-- Task details --
Count every line below that holds "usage". The answer is the number alone.

(Data records)
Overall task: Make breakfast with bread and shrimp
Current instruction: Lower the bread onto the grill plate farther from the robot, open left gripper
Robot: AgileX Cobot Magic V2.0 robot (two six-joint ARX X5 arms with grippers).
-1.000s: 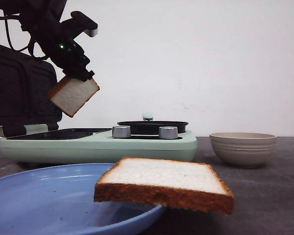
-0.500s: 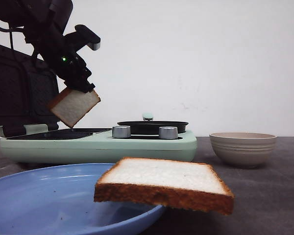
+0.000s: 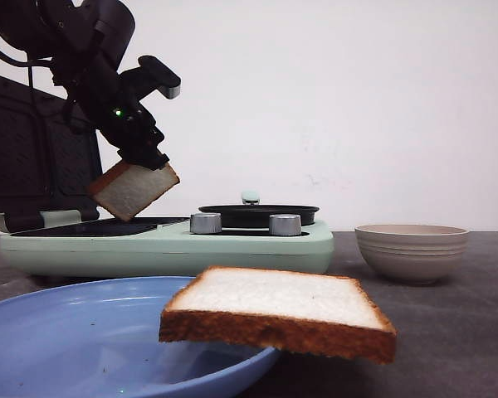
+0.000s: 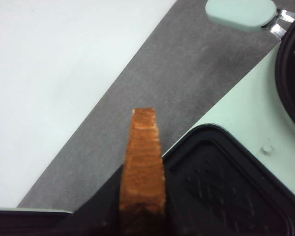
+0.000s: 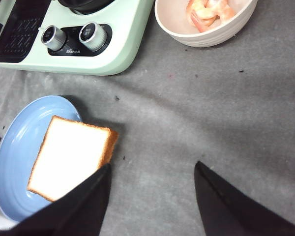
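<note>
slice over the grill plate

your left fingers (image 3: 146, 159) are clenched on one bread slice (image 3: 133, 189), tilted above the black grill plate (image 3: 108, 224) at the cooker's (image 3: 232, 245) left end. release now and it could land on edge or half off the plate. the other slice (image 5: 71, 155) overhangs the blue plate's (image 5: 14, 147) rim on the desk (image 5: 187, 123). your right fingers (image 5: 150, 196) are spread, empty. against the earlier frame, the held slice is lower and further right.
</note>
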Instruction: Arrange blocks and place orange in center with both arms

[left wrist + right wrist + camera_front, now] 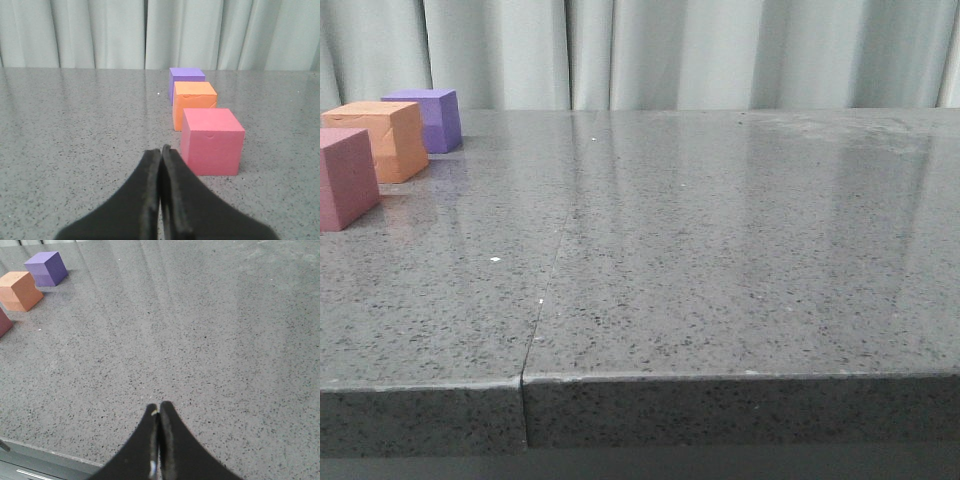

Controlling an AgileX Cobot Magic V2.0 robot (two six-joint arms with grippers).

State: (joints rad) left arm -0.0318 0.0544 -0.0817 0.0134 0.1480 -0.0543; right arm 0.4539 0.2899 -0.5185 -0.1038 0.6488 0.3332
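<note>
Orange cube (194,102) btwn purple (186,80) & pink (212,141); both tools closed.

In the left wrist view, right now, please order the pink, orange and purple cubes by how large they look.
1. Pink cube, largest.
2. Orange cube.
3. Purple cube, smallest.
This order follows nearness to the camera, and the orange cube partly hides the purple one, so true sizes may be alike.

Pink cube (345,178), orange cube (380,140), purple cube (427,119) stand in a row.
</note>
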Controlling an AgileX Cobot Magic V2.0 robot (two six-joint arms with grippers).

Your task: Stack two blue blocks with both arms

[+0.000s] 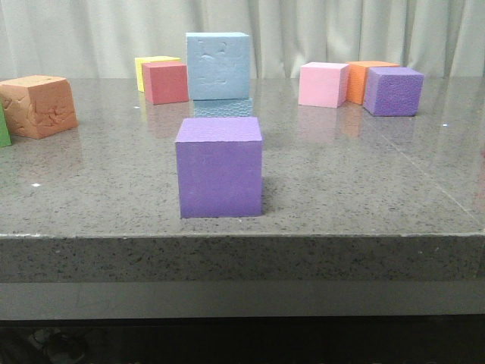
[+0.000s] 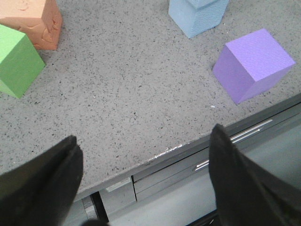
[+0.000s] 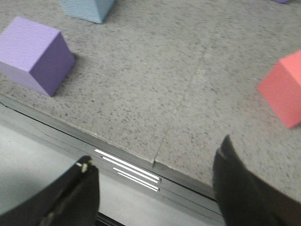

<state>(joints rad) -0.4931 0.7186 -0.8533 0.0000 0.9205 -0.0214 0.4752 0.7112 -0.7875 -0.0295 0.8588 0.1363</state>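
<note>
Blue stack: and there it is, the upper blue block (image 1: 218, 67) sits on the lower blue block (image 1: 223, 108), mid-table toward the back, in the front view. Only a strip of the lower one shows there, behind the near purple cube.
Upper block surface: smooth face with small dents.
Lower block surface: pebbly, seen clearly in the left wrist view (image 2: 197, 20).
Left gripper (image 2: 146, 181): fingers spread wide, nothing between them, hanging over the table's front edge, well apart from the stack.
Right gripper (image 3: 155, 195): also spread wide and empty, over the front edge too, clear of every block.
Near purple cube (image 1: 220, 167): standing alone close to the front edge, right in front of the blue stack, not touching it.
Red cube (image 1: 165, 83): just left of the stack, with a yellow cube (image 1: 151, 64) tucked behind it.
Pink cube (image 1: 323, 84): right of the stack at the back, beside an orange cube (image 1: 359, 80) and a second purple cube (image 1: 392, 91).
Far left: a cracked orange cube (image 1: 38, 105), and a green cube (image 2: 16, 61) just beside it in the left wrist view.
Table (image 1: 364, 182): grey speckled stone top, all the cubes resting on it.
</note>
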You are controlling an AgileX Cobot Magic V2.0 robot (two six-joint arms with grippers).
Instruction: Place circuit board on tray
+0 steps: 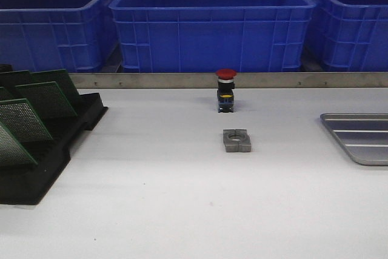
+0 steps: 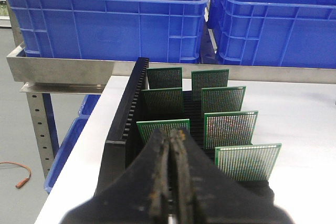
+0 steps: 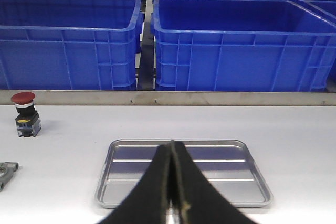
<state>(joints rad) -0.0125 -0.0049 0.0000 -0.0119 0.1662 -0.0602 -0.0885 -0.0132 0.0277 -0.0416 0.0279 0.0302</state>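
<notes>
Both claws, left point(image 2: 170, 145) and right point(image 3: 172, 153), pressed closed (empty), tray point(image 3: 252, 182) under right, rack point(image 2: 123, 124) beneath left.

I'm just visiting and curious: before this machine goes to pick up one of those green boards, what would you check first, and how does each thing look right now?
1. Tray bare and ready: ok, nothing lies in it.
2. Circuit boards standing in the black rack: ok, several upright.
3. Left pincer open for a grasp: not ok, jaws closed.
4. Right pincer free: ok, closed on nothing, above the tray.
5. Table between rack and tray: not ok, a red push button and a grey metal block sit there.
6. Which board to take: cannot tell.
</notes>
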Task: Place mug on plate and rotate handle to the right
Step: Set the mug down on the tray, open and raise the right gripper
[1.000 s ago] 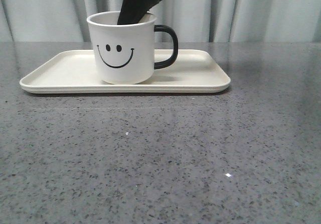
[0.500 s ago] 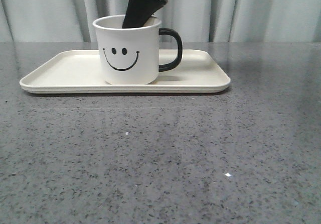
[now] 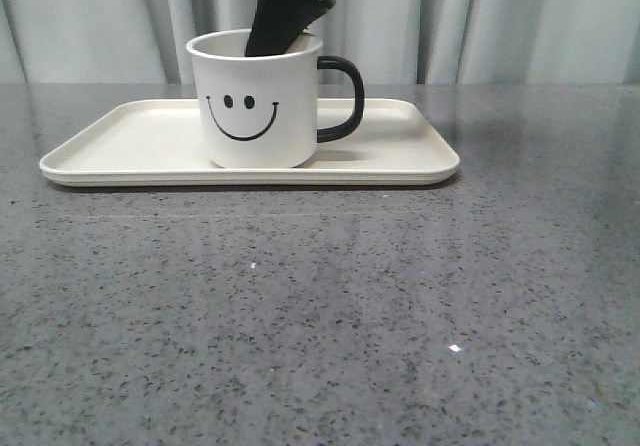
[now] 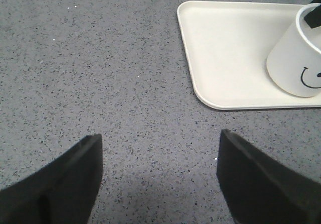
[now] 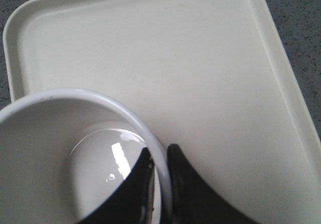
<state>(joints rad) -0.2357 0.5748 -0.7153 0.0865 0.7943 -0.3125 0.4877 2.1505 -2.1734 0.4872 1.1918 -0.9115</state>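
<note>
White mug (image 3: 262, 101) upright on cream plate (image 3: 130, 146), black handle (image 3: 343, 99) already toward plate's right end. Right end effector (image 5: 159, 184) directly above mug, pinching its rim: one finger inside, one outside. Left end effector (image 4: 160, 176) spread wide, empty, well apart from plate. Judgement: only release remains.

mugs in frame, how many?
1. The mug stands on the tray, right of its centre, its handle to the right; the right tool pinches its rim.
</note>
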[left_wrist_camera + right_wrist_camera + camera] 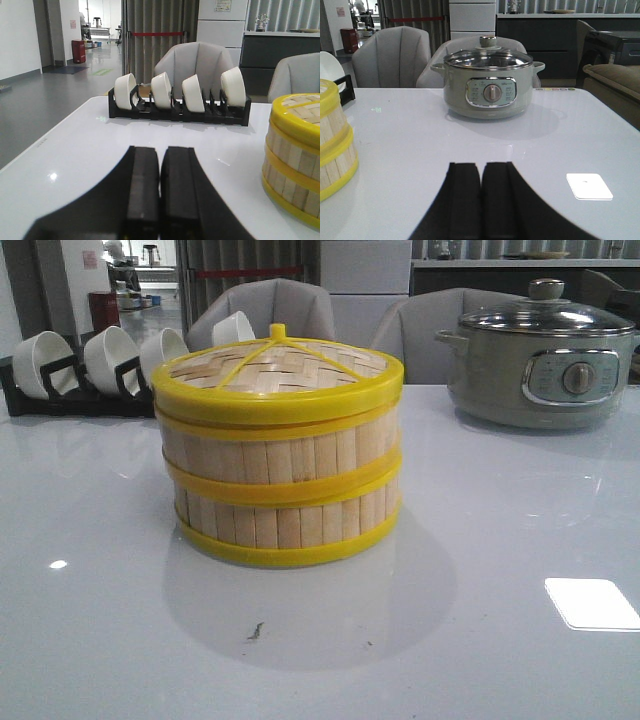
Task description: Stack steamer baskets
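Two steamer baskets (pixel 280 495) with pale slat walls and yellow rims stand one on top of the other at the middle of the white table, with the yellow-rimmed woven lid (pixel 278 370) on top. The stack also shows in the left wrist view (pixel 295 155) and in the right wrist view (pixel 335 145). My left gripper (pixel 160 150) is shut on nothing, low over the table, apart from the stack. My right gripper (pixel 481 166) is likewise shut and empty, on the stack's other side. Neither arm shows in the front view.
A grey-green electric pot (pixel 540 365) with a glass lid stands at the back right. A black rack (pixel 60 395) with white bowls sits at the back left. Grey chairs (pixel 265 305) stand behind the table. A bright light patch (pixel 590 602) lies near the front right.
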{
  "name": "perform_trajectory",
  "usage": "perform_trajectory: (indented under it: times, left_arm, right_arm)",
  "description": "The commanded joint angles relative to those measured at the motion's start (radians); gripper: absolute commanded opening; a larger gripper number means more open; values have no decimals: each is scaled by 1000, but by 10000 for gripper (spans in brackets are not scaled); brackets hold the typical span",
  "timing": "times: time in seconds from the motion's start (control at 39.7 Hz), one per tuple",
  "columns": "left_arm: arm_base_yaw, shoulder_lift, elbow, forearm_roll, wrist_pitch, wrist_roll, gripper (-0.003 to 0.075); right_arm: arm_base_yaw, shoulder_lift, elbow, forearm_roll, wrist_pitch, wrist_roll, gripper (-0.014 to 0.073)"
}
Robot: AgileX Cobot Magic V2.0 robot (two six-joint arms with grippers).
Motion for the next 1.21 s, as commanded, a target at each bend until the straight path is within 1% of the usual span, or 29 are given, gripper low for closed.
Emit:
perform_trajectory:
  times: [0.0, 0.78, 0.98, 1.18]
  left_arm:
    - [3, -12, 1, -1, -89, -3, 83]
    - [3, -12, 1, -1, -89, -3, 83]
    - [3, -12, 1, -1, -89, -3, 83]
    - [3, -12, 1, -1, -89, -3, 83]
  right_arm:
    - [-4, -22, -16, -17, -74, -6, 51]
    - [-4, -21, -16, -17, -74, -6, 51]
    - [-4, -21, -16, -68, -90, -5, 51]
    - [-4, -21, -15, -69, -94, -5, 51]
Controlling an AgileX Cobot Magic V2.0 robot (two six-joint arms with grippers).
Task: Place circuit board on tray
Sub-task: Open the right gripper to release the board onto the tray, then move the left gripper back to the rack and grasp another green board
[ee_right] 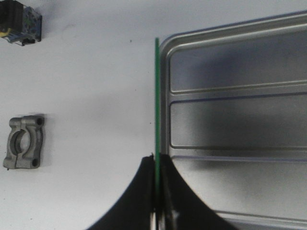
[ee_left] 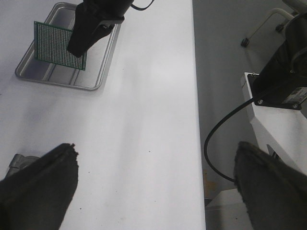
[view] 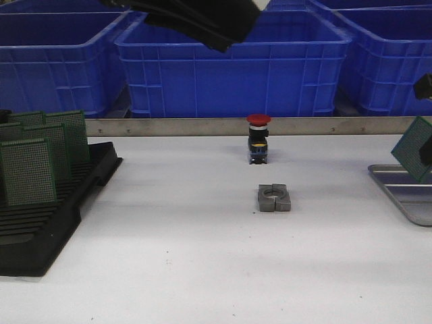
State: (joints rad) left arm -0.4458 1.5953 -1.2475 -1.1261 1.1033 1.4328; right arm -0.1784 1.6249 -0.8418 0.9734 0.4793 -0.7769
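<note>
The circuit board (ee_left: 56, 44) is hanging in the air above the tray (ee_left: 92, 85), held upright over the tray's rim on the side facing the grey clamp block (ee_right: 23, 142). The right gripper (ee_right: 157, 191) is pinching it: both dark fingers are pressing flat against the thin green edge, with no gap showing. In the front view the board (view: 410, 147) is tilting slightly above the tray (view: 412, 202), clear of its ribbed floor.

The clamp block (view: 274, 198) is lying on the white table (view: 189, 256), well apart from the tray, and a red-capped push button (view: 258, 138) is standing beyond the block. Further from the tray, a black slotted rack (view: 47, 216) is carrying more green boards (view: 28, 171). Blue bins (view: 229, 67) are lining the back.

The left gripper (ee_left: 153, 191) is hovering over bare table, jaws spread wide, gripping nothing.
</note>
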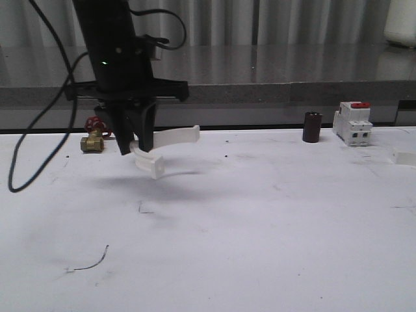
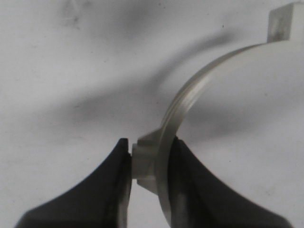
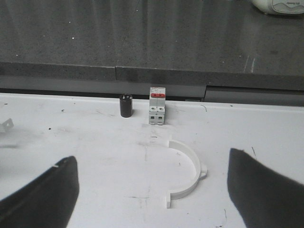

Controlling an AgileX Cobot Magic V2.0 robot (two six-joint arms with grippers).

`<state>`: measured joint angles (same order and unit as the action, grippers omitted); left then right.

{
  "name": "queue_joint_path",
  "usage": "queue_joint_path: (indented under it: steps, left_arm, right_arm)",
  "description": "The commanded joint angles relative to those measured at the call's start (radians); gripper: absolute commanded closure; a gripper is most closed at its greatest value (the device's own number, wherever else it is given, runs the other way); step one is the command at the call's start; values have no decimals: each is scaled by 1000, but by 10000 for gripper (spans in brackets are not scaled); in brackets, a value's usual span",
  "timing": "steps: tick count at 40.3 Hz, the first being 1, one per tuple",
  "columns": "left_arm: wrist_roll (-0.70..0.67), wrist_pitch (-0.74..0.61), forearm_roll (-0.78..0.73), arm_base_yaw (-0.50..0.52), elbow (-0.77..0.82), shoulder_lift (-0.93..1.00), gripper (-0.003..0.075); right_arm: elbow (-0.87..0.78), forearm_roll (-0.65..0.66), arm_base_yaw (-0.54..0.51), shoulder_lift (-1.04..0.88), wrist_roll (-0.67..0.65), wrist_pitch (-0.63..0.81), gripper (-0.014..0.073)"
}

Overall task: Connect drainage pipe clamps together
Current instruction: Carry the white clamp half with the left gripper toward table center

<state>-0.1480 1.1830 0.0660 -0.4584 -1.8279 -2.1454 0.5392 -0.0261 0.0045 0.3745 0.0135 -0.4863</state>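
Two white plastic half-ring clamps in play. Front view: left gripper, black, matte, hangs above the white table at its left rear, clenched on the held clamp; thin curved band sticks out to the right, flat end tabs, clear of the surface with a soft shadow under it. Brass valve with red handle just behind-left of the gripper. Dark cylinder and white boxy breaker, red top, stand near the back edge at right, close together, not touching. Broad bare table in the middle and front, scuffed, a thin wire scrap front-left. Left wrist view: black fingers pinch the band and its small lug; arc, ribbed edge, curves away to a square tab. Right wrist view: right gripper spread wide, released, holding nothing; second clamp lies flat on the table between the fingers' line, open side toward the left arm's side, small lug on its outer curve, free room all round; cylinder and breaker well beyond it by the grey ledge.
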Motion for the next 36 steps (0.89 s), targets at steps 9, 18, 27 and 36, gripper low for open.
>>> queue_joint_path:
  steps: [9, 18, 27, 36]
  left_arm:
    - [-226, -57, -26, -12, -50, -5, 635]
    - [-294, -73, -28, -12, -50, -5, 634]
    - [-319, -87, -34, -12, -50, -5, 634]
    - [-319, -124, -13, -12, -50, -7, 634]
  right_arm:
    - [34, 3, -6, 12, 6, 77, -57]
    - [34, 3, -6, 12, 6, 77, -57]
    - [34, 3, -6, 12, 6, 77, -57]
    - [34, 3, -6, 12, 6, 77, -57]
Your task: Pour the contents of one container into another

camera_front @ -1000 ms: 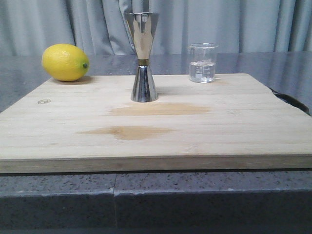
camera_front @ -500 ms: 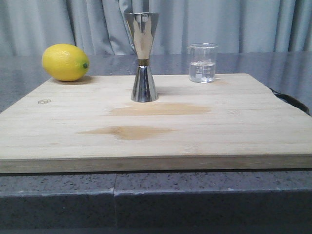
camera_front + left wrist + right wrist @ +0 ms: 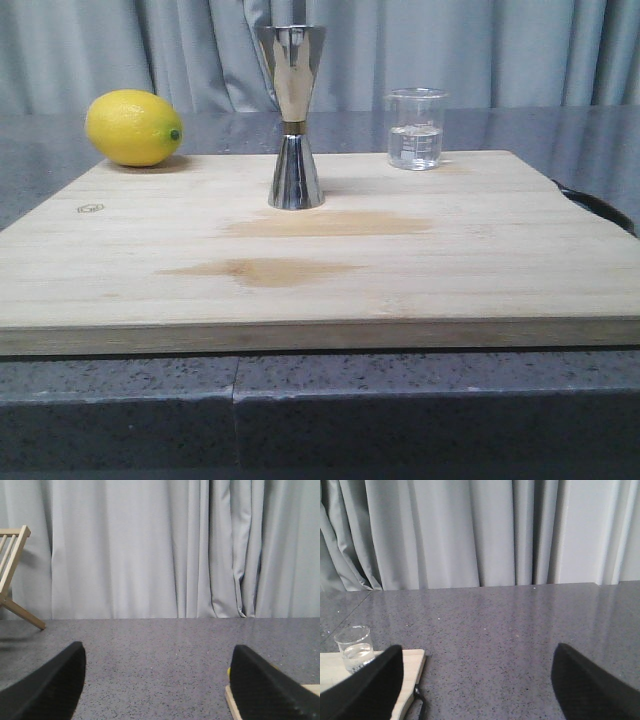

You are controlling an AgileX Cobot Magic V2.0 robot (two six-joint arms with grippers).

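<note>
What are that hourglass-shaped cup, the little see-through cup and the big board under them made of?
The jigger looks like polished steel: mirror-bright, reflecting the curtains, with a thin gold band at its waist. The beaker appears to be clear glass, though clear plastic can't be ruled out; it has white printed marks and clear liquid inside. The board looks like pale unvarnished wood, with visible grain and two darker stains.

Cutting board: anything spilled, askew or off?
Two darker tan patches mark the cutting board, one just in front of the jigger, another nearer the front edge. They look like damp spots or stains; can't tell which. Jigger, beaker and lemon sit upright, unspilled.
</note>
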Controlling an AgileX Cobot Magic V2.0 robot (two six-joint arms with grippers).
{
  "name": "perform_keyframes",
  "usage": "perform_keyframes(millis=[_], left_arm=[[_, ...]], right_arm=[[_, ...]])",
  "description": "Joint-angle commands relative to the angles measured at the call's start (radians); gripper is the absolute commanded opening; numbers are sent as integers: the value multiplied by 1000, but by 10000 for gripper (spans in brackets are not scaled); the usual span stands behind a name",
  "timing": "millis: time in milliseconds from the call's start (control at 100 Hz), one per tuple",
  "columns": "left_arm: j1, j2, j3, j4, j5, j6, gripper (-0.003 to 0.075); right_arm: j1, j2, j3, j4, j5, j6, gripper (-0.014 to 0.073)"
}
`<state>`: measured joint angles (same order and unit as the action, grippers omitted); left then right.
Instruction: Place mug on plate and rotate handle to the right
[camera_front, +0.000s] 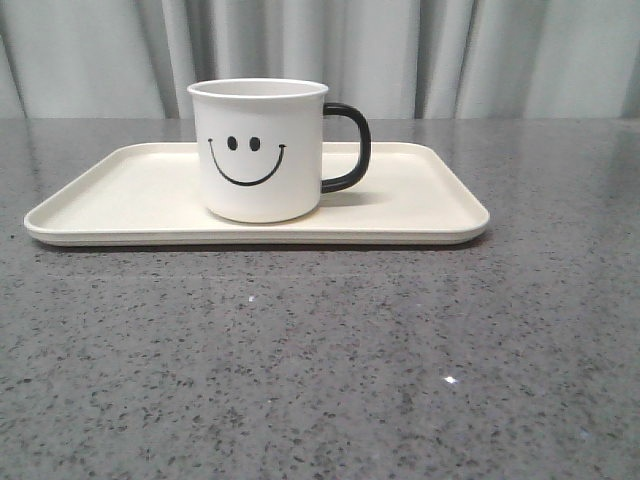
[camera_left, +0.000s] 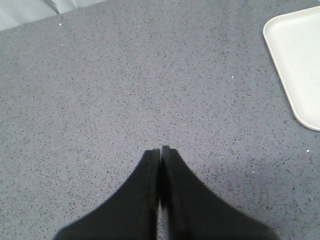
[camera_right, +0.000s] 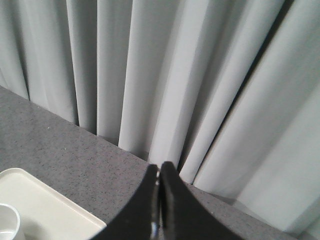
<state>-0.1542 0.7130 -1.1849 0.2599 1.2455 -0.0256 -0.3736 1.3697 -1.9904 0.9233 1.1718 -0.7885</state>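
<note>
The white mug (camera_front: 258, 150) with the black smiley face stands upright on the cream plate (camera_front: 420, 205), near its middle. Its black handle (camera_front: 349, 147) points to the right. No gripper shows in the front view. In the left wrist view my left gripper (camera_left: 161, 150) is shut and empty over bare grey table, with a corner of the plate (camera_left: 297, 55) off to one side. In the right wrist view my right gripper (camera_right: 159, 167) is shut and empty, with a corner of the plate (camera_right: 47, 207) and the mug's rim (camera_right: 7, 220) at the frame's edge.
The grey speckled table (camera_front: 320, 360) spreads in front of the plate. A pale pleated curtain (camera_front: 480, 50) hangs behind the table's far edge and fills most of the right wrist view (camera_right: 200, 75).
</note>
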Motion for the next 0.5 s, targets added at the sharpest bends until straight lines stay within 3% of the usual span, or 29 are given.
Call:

-- Task answer --
3